§ **Your assignment**: An exact reproduction of all the data is needed, with no images in it.

§ **Collected data**:
-*-

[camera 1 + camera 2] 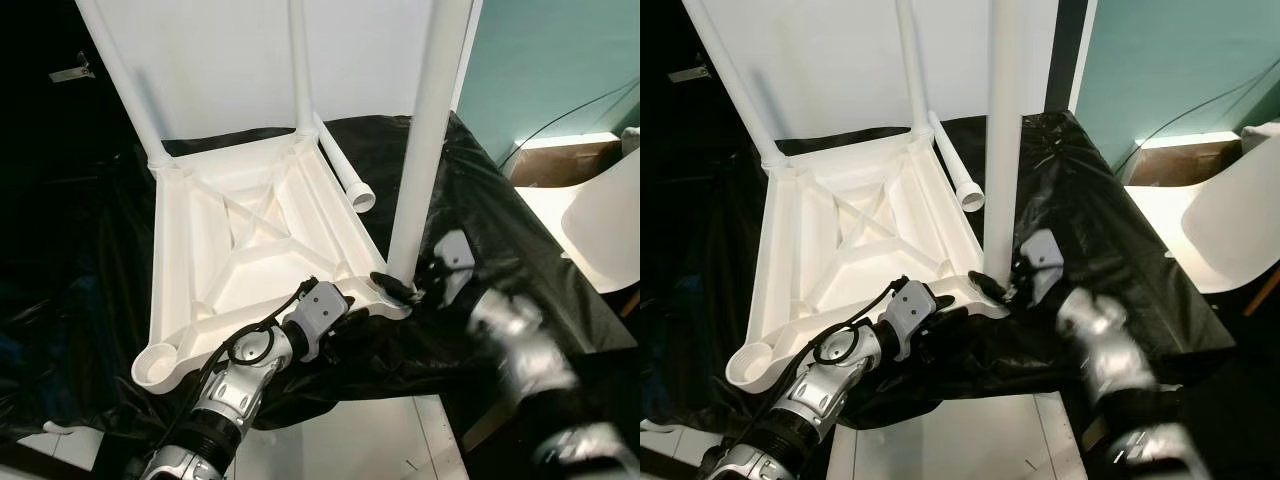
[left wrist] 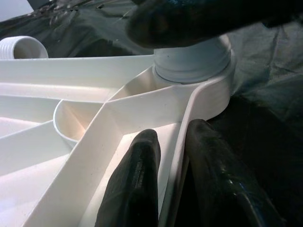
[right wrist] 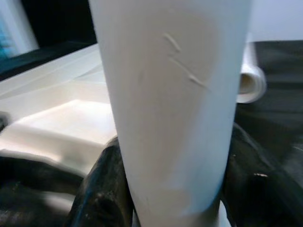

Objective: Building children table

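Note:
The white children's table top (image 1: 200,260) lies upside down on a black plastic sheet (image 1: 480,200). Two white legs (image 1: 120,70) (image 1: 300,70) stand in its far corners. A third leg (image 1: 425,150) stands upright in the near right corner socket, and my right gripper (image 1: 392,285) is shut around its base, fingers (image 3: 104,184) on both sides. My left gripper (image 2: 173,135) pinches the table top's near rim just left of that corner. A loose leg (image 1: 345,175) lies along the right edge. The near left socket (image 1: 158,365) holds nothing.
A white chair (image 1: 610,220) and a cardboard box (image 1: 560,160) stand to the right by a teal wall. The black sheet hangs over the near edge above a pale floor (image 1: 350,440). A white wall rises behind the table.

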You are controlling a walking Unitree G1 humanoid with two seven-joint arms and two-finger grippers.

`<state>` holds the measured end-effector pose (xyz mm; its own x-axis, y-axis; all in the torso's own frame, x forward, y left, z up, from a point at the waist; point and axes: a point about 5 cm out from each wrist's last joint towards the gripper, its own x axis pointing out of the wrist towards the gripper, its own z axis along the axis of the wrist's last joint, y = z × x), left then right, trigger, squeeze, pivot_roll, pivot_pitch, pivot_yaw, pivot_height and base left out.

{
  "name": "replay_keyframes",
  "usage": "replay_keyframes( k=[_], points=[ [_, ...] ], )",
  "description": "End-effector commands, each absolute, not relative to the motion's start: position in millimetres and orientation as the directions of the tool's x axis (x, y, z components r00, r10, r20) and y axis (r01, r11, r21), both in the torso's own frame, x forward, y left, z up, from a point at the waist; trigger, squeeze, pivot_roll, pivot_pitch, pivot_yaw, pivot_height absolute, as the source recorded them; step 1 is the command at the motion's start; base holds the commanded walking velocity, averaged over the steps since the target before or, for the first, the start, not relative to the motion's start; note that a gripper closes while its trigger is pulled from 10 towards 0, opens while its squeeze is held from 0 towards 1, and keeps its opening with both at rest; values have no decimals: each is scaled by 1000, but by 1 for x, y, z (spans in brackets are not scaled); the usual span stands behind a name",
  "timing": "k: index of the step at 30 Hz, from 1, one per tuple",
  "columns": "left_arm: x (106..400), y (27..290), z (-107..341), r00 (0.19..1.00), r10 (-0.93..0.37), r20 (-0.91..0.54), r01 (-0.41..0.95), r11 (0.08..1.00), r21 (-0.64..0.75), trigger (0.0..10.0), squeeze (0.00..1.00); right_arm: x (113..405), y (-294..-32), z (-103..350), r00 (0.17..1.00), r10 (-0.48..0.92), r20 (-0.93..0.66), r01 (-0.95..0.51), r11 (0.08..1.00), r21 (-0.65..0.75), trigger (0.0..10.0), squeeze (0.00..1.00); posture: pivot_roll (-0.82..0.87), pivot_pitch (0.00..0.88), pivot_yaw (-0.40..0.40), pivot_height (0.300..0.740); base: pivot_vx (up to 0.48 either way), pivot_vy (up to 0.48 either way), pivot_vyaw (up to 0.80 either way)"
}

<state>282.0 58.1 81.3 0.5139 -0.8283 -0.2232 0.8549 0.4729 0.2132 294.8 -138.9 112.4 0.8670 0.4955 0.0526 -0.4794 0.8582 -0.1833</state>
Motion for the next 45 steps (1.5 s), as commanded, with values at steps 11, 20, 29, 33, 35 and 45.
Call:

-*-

§ **Answer section**:
[camera 1 + camera 2] 
[left wrist] 
[right wrist] 

Objective: Building children table

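Note:
The white children's table top (image 1: 200,260) lies upside down on a black plastic sheet (image 1: 480,200). Two white legs (image 1: 120,70) (image 1: 300,70) stand in its far corners. A third leg (image 1: 425,150) stands upright in the near right corner socket, and my right gripper (image 1: 392,285) is shut around its base, fingers (image 3: 104,184) on both sides. My left gripper (image 2: 173,135) pinches the table top's near rim just left of that corner. A loose leg (image 1: 345,175) lies along the right edge. The near left socket (image 1: 158,365) holds nothing.
A white chair (image 1: 610,220) and a cardboard box (image 1: 560,160) stand to the right by a teal wall. The black sheet hangs over the near edge above a pale floor (image 1: 350,440). A white wall rises behind the table.
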
You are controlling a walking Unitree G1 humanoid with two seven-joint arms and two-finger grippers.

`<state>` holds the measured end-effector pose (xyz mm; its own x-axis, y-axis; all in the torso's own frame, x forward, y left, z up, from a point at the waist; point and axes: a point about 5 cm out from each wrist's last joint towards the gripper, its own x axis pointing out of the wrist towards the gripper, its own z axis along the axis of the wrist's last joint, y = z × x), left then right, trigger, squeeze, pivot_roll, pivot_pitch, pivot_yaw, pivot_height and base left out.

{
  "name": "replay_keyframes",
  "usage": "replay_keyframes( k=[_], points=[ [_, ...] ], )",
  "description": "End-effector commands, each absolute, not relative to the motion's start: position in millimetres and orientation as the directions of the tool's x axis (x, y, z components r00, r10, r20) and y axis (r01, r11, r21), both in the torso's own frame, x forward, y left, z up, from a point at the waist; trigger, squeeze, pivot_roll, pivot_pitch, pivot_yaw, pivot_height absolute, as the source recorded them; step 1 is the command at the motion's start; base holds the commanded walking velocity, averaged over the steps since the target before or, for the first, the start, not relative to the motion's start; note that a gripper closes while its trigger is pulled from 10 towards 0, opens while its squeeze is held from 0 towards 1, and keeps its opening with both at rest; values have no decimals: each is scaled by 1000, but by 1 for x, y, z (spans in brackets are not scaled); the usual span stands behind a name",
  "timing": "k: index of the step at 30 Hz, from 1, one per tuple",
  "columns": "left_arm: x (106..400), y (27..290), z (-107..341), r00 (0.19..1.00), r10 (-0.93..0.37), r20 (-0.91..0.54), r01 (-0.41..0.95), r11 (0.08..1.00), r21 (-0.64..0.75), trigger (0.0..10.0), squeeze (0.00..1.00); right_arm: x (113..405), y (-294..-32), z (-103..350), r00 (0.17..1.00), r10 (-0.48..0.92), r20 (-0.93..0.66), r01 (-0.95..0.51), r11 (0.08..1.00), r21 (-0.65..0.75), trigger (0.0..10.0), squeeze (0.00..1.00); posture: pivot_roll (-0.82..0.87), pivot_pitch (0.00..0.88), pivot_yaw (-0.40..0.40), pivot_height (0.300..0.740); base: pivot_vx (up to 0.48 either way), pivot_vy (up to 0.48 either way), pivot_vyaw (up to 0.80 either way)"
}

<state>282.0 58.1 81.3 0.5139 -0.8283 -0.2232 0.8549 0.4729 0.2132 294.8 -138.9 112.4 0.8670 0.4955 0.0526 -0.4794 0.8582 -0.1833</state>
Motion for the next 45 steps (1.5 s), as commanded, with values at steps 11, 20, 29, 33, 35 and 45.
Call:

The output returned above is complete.